It's hard to say at this age whether it's about him lying down /reflux, in which case he might sleep in a baby swing, or if he just wants to be near you. Get a sling or carrier for the daytime - the better he sleeps in the day, the better he'll sleep at night. You might find it useful to read a baby sleep book like Teach Your Child To Sleep by the Millpond sleep clinic - the advice at this age is just to let them sleep however they want, it's a lot easier to get them into a bit of a routine and sleeping in the cot and stuff once they're about 12 weeks. That probably feels like about a year away to you right now though. Stay strong!

O8O818 · 28/11/2018 06:34

Put him to sleep on his belly?

Redskyandrainbows67 · 28/11/2018 06:37

Swaddle in a blanket that smells of you in a cot that you’ve propped the end up a bit so he isn’t lying flat

Roobub · 28/11/2018 07:56

Yep, the tales of new parenthood sleep deprivation are not exaggerated!

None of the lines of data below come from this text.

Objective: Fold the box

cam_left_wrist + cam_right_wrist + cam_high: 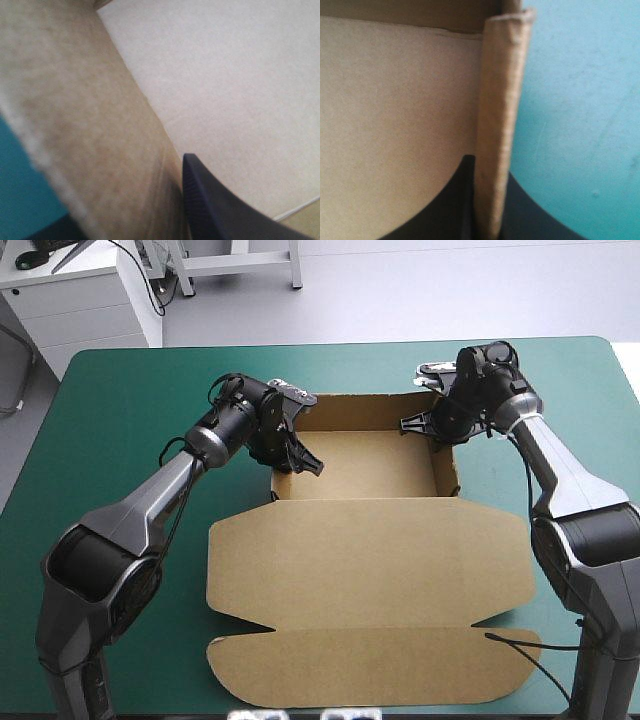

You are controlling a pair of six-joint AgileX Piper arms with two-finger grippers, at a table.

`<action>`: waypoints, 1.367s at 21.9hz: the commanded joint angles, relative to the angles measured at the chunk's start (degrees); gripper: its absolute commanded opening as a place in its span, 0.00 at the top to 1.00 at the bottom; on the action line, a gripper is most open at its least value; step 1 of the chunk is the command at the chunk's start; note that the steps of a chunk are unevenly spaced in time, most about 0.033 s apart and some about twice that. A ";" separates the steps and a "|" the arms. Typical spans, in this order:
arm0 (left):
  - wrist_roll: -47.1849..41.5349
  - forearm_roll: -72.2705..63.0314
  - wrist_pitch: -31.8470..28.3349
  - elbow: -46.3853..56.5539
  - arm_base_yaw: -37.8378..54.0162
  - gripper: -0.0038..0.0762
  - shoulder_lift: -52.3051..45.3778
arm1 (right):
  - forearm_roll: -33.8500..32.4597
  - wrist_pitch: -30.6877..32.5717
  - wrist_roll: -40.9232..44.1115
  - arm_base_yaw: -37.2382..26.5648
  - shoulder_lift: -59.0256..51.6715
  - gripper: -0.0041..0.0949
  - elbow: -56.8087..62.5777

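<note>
Box [365,540] side walls within left gripper [295,462] and right gripper [430,428] jaws

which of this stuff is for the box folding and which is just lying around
For the job: box; left jaws and right jaws, both shut on it.
Just there: teal-green cover, nothing else.
</note>
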 commanded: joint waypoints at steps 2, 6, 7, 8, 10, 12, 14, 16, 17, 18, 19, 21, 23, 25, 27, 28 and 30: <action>-0.29 1.60 -0.22 -1.89 -0.79 0.42 -3.56 | 1.33 0.64 -1.88 0.66 -3.16 0.71 -1.75; -1.09 1.59 0.92 -1.89 -0.79 0.42 -4.00 | 1.63 0.64 -3.07 0.66 -5.29 0.32 -2.37; -1.09 1.59 0.61 -1.89 -0.79 0.42 -4.28 | 1.52 0.64 -3.07 0.66 -5.96 0.32 -2.37; -1.09 2.09 0.11 -1.92 -0.79 0.42 -5.28 | 1.40 0.64 -3.39 0.66 -7.09 0.32 -2.37; -1.09 4.45 -0.20 -1.92 -0.79 0.42 -7.23 | -0.29 0.68 -3.40 0.66 -9.39 0.32 -2.37; -1.09 6.34 -0.09 -1.92 -0.79 0.42 -9.66 | -0.31 0.65 -3.40 0.53 -11.71 0.32 -2.37; -1.09 6.50 -0.09 -1.92 -0.79 0.42 -11.86 | -0.31 0.65 -3.63 0.53 -13.06 0.32 -2.37; -1.09 6.50 -0.20 -1.92 -0.79 0.42 -15.47 | -0.31 0.65 -3.63 0.53 -14.66 0.32 -2.37; -0.20 6.50 -0.08 -1.92 -0.79 0.43 -17.12 | -0.31 0.65 -3.63 0.53 -15.20 0.32 -2.37; 0.61 6.53 0.45 -1.92 -0.79 0.46 -19.32 | -0.31 0.65 -3.63 0.53 -15.89 0.32 -2.37; 1.76 6.81 0.87 -1.92 -0.79 0.50 -20.97 | -0.31 0.65 -3.74 0.53 -16.31 0.32 -2.37; 2.78 8.07 2.34 -1.92 -0.79 0.63 -24.32 | -0.31 0.65 -4.04 0.53 -16.64 0.32 -2.37; 3.14 9.91 3.83 -1.92 -0.79 0.75 -26.65 | -0.31 0.65 -4.04 0.53 -16.64 0.32 -2.37; 4.69 11.07 6.04 -1.80 -0.79 0.87 -28.76 | -0.31 0.65 -4.04 0.53 -16.64 0.32 -2.37; 5.83 11.81 8.07 -1.24 -0.79 0.96 -31.49 | -0.31 0.65 -4.04 0.53 -16.64 0.32 -2.37; 6.03 11.80 8.07 -0.98 -0.79 0.96 -32.27 | -0.42 0.65 -4.04 0.53 -16.64 0.32 -2.37; 7.30 11.35 8.07 -0.16 -0.79 0.96 -34.64 | -0.41 0.65 -4.04 0.53 -16.64 0.32 -2.37</action>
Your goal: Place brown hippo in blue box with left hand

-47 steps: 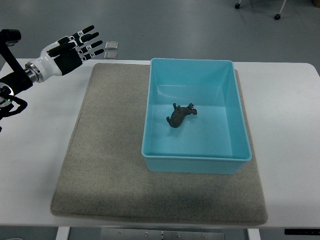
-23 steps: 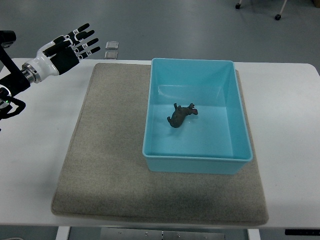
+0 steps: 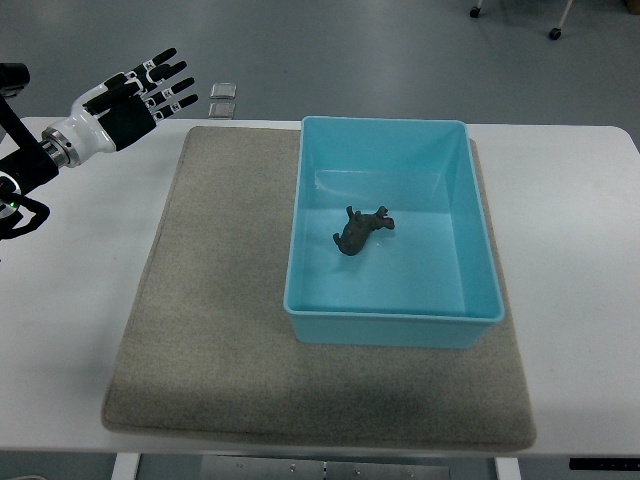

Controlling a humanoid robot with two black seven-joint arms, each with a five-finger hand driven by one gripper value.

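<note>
One brown hippo [image 3: 362, 230] is found lying on the floor of the blue box [image 3: 480, 290], apparently on its side. Placement is judged complete. The left hand [image 3: 135, 95] is held at ten o'clock, fingers spread, nothing grasped.

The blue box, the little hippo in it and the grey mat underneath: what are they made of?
The blue box looks like smooth moulded plastic: its walls catch soft reflections. The brown hippo seems matte, perhaps rubber or hard plastic; too small to tell. The grey mat looks like felt or short carpet, dull and fuzzy.
</note>
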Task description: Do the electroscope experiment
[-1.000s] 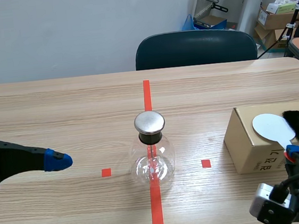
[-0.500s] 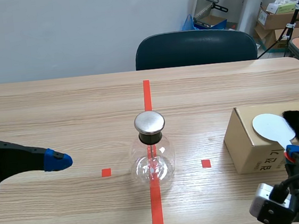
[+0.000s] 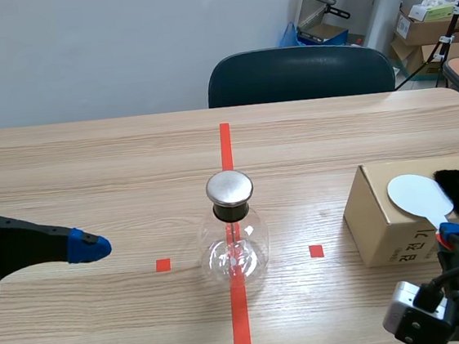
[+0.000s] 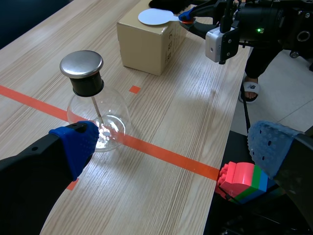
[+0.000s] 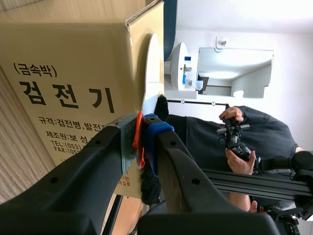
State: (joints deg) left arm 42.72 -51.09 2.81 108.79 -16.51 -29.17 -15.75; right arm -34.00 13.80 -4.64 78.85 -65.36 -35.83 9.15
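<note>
Nothing visible has changed over the last second. The left tool (image 4: 173, 148) has not shifted from its place by the counter's (image 3: 90, 170) left edge. The right tool (image 5: 143, 136) has not moved with the white paddle (image 3: 417, 195) at the right edge. The electroscope (image 3: 234, 237) shows no change either.

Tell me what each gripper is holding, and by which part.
The right gripper is shut on the white paddle by its orange-red handle, at the cardboard box's edge. The left gripper is open, holding nothing.
</note>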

My baby was the same. My husband and I had to sleep in shifts at the start. Now at three months she's been sleeping well for the last 6 weeks or so. Don't worry, it gets better!

Your baby is tiny and just needs to be close to you while they adjust to their new surroundings. Just give them time and when they're ready they'll sleep in their basket x

AmIRightOrAMeringue · 28/11/2018 08:11

It is normal (fourth trimester), lots of others are in the same boat. It does get better!

I just gave in when mine was small as I kept falling asleep feeding so decided planning to be asleep and doing it safely was better. I let her sleep on me in bed and kind of wedged my arms in place with a feeding pillow, moved the duvet down to cover my legs only and wore a really warm hoody with hood up to keep the rest of me warm. They are relatively safe at that age as don't roll. I am a very light sleeper though so kind of safer than a lot of people.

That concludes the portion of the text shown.